Skip to content

dlpack destructor "clobbers preexisting error indicator" #31271

@kcdodd

Description

@kcdodd

It honestly took some time to decide whether this is even jax's responsibility, but some recent additions to the cpython documentation (not yet on docs.python.org, but copied below) does describe that destructors need to work in the presence of yet unhandled errors (more alternatives also at Python Specification for DLPack). The dlpack capsule destructor clears error set by PyCapsule_GetPointer if the name changes, but this would also affect an existing error.

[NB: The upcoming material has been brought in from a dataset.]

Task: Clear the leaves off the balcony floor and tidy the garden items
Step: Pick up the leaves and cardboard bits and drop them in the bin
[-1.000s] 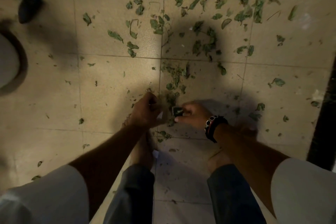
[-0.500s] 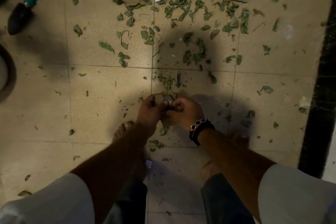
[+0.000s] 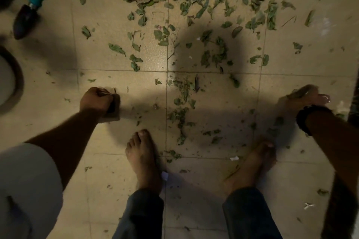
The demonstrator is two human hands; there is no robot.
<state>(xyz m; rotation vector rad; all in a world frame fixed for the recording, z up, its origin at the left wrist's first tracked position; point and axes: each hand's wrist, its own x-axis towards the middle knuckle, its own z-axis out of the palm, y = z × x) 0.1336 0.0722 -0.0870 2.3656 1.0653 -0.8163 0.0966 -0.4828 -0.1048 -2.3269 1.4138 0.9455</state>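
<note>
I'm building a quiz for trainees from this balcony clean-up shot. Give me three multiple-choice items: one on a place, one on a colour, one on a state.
1. Where does the hand trowel lie?
A. upper left of the floor
B. between the feet
C. by the right hand

2. What colour is the trowel's handle?
A. red
B. teal
C. yellow

3. What is the left hand doing?
A. hanging open with nothing in it
B. pressing flat on the tile
C. gripping a piece of cardboard

Answers:
1 A: it lies at the upper left, far from both hands and feet.
2 B: the handle is teal above a dark blade.
3 C: the fingers are curled round a brown card piece, while the right hand holds a clump of leaves, blurred.
</note>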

I would love to give a minimal reproducer here of what happens, but the only time I can get an observable error is via c-extension module functions, and even there the error message really depends on when exactly it gets deallocated (as a "local" variable, or as an "argument"). The interpreter seems to guard against this in regular python functions and all builtins that I have checked. But, here is a Cython-based reproducer:

# jax_dlpack.py
import traceback
from jax import numpy as jnp
from dummy_cython_mod import dummy_cfunc1, dummy_cfunc2

try:
  x = jnp.zeros(1)
  dummy_cfunc1(x.__dlpack__())
except Exception:
  traceback.print_exc()

try:
  x = jnp.zeros(1)
  dummy_cfunc2([x.__dlpack__()])
except Exception:
  traceback.print_exc()
Traceback (most recent call last):
  File "jax_dlpack.py", line 7, in <module>
    dummy_cfunc1(x.__dlpack__())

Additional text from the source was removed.